** Activity **
Output should begin at the line holding "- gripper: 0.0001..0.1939" and end at the last line of the entries; print those lines verbatim and no others.

** Supplied information **

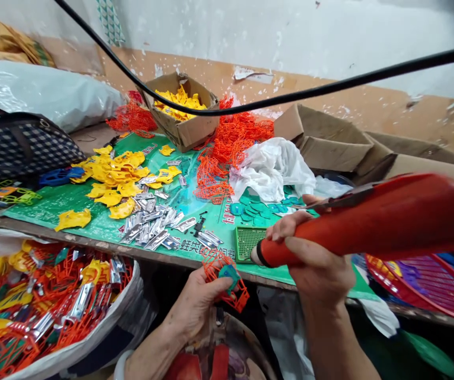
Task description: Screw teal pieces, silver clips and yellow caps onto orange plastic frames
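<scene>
My left hand [202, 295] pinches an orange plastic lattice frame [238, 300] with a round teal piece [230, 275] lying on it, the thumb against the teal piece. My right hand [317, 264] is wrapped round a thick red tool [385, 224], which looks like an electric screwdriver. Its pale nose, behind a black ring, points left and stands in front of a small green perforated tray [246, 240], apart from the frame. Behind the tray lie loose teal pieces [255, 208]. Silver pieces [157, 224] and yellow plastic pieces [118, 174] are heaped to the left.
A white sack [142, 295] full of coloured parts stands at the left front. At the back are a carton [199, 132] of yellow pieces, orange frames [237, 132], a white plastic bag [272, 169] and open cartons [335, 150]. A black cable [274, 100] crosses above. A red basket [444, 287] sits right.
</scene>
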`<state>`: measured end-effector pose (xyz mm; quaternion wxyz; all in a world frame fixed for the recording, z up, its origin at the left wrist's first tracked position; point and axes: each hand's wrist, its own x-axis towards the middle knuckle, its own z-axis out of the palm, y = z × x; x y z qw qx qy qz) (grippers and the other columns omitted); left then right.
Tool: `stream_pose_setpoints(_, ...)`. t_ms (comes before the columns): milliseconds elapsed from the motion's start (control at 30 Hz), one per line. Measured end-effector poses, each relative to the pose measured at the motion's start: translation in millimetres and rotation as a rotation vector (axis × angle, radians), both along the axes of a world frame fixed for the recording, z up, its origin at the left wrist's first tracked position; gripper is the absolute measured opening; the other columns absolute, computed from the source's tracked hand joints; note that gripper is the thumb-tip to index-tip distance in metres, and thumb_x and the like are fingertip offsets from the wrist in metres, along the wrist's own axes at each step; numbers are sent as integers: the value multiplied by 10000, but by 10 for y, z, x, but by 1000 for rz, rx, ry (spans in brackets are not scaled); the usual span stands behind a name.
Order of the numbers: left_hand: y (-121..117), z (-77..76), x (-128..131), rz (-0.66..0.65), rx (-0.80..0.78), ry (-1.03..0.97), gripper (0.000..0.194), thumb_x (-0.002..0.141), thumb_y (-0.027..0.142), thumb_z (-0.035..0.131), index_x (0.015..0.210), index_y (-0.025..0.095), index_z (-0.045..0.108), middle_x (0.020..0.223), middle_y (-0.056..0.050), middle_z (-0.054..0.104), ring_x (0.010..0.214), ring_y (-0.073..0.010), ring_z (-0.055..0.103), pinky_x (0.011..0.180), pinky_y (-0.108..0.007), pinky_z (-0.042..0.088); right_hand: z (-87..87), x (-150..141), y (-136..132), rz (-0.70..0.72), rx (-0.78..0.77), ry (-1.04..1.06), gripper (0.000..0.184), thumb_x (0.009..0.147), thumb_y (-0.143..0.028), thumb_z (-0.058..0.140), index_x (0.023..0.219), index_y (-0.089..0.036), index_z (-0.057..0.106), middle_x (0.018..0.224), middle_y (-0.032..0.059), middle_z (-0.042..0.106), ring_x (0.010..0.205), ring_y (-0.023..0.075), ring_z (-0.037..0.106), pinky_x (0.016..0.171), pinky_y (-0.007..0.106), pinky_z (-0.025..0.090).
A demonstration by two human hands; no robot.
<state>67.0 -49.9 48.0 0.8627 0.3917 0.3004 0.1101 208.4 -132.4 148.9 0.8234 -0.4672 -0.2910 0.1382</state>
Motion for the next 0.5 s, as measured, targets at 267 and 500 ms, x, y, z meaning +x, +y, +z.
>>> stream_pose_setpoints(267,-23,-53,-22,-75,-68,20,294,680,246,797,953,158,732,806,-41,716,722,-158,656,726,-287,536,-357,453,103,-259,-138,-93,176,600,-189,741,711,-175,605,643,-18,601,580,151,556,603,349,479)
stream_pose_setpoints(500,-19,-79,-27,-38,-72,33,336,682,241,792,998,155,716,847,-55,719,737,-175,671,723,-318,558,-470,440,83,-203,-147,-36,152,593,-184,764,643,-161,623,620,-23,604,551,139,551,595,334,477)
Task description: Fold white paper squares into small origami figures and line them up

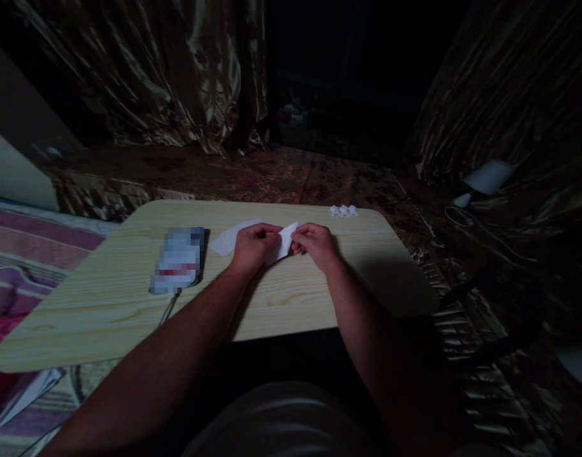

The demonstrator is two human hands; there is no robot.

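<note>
A small piece of white paper [284, 245], with straight edges and a pointed top corner, is held just above the wooden table [291, 304]. My left hand [255, 246] grips its left side between thumb and fingers. At its right edge my right hand [315, 244] pinches it, fingers curled. More white paper sheets [233, 236] lie flat on the table behind and left of my left hand. Three small folded white paper pieces [343, 211] stand in a row near the table's far edge.
A phone-like device with a blurred screen [180, 259] lies on the table at left, a cable [169, 306] running from it toward me. A white lamp [489, 176] stands beyond the table at right. Curtains [200, 70] hang behind; a striped bed cover [43, 244] is at left.
</note>
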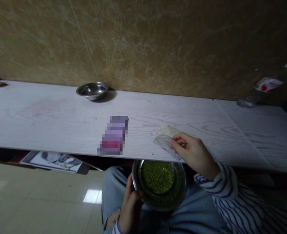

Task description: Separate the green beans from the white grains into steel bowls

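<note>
There was 1 left hand (131, 205) plus 1 right hand (195, 152), so 2. Bowls were also 2: 1 small bowl (95, 97), 1 large bowl (180, 195). Had 1 thin sheet (165, 140), 1 bottle (268, 84), 1 table (48, 120), 2 striped sleeves (233, 198). Green beans (157, 177) were too many and tiny to count.

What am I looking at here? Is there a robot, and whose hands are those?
No robot here, just a person! The one picture comes from a camera on their head, looking forward and down. The left hand holds a big metal bowl of tiny green pieces over the lap. The right hand pinches a thin, pale patterned sheet on the table. Also on the table are a small metal bowl, a blurred-out purple thing and a clear bottle.
</note>
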Action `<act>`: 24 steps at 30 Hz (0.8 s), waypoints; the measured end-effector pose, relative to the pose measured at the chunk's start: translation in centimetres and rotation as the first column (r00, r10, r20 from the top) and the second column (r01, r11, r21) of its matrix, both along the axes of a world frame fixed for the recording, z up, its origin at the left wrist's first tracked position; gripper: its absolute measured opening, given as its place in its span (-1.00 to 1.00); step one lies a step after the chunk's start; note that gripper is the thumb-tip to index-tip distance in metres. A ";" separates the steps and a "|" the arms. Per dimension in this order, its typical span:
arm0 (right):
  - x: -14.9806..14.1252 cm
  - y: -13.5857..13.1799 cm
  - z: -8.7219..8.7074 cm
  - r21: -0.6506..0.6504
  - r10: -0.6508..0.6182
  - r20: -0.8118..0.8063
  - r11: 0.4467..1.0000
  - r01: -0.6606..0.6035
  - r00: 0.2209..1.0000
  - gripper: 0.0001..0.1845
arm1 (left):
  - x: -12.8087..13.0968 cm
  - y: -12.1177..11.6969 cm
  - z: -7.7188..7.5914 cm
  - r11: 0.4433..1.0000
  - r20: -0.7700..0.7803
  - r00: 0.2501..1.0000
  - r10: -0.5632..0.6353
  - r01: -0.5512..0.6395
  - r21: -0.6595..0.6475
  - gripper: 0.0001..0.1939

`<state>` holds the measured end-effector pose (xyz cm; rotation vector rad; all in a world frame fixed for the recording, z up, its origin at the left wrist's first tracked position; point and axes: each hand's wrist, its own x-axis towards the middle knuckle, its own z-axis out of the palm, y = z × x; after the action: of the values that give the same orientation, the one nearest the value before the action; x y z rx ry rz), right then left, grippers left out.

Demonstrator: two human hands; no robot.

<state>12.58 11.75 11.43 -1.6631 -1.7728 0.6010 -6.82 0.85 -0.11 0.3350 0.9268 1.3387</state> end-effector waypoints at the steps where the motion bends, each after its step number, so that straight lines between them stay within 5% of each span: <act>1: 0.0 0.0 0.0 -0.001 -0.002 -0.001 1.000 0.002 1.000 -0.84 | -0.1 0.0 -0.1 1.000 -0.005 1.000 -0.001 0.001 0.004 -0.39; 24: 0.0 0.0 -0.2 -0.008 -0.015 -0.006 1.000 0.015 1.000 -0.83 | -0.4 0.0 -0.1 0.999 0.023 0.999 0.034 -0.034 0.007 -0.37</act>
<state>12.59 11.71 11.23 -1.6770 -1.7543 0.6069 -7.25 0.86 -0.19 0.3102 0.9117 1.3752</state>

** Answer to the problem **
  - gripper: 0.0001..0.1939

`<state>` holds the measured end-effector pose (xyz cm; rotation vector rad; all in a world frame fixed for the recording, z up, its origin at the left wrist's first tracked position; point and axes: each hand's wrist, its own x-axis towards the middle knuckle, its own z-axis out of the palm, y = z × x; after the action: of the values that give the same orientation, the one nearest the value before the action; x y z rx ry rz), right then left, grippers left out.

Demonstrator: two human hands; no robot.

<state>12.58 11.75 11.43 -1.6631 -1.7728 0.6010 -6.82 0.85 -0.11 0.3350 0.9268 1.3387</state> end-effector waypoints at the steps where the motion bends, each after its step number, so that straight lines between them stay within 5% of each span: <act>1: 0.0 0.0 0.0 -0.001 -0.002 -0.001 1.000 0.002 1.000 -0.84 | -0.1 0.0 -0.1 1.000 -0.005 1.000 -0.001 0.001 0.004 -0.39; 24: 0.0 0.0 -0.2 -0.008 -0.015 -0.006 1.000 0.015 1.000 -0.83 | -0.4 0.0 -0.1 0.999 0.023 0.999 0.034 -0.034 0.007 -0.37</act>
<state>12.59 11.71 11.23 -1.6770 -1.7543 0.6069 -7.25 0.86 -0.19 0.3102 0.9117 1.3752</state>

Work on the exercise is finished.